After reading information about Amber Brown's talk regarding Python and its included "batteries" in the form of the standard library, there is a lot to agree with, and only a small amount to not agree with. I know I'm late.

Here's my take...


For experience consideration; I'm the reason that asyncore/asynchat/... (callback-defined async sockets in Python before asyncio) was included and updated in Python 2.6, and lived to see Python 3.0 (other folks took on maintenance after 2.6.?/3.0.?). I stepped on a lot of toes to make that happen, but I was still using asyncore/asynchat, and not having them in the standard library would have been bad for me and folks like me. So I "stepped up".

My experience is that moving anything in Python in any direction is hard and frustrating, no matter how "sane" you think your words and opinions are*. I remember being confused that I was even having to argue for static byte literals in Python 3.0, never mind pushing for a syntax like b'hello' instead of bytes([104, 101, 108, 108, 111]) [1], or even that an immutable variant should be available (instead of using a tuple for hash keys).

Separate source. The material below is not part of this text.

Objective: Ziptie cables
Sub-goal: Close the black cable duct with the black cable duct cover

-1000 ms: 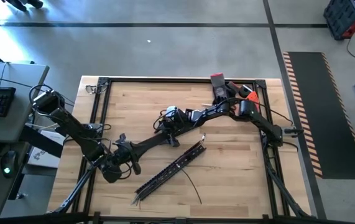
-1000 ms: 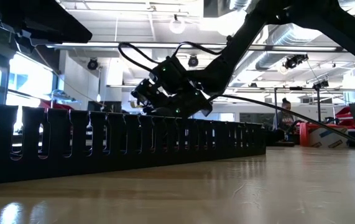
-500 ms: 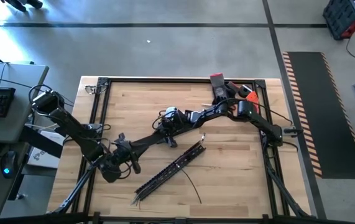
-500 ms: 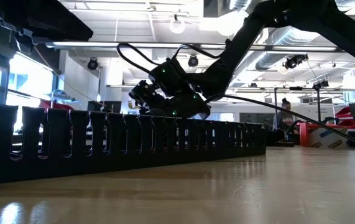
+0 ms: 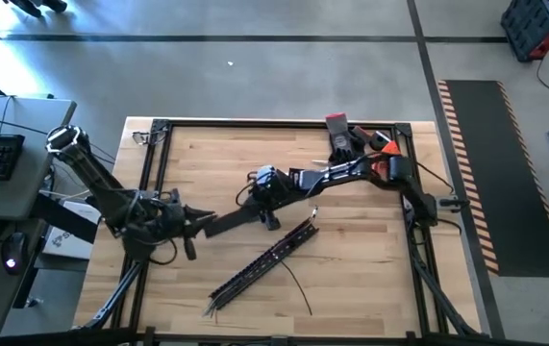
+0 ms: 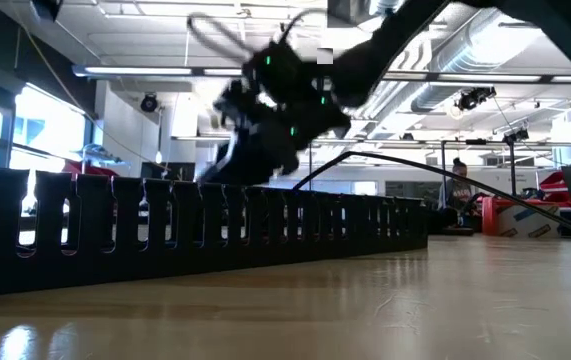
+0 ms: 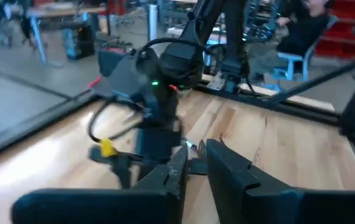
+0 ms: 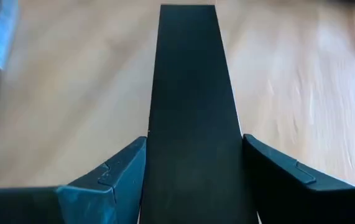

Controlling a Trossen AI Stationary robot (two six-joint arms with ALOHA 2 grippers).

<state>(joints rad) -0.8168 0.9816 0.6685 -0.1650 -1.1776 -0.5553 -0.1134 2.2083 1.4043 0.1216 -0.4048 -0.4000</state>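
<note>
Step in hand: seems to be clearing or handing over the strip (image 8: 189, 93), a flat black length the right gripper (image 5: 272, 207) holds above the tabletop (image 5: 370, 269); no tie is on the cables (image 5: 296, 282) yet.
Right jaws: clamped on the strip's two edges, one finger each side.
Left gripper (image 5: 193, 219): at the strip's far end, jaws almost closed (whether they pinch anything I cannot tell).
Doing it well: keep the strip level and its free end clear of the slotted bar (image 5: 264, 261), and let one gripper go only once the other has it firmly.
Cables, place: on the tabletop along the bar, well apart from both grippers; loose ends fan out at the bar's end on the left arm's side, and one thin wire curls off its side.
Cables, long axis: diagonal with the bar, from that end up toward the tabletop's middle.
Risk: a swinging strip could knock the bar and scatter the wires.
</note>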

Thinking about it well after the fact, I have the sense it was because I didn't feel like I had any real level of ownership or control. I felt responsible as a member of the community to voice my opinion about the software I was using, to try to contribute. But I also felt as though I didn't have any level of real ownership. Like, somehow there was a path through the Python community that lead to being able to fix a 2 line bug without 25 people signing off on the change. I saw people walking the path, but I couldn't really find it or manage to walk it myself.

In Contrast


But compare that experience to your own project? Or even working in almost any tech-based organization? I was fortunate, in the 21 months I put in at YouTube / Google from 2008-2010, I was made an "oldtuber", and later "owner" of several files early on as I hit readability with Python quickly, and showed that I could actually fix problems with the platform. Within 3 months of joining in 2008, I could write code, ensure it passed the automated tests, commit without *any* code reviews in a half dozen files, and have code running on youtube.com within a week of writing it (pushes for hotfixes could happen randomly, sometimes 3-4 times a week back then).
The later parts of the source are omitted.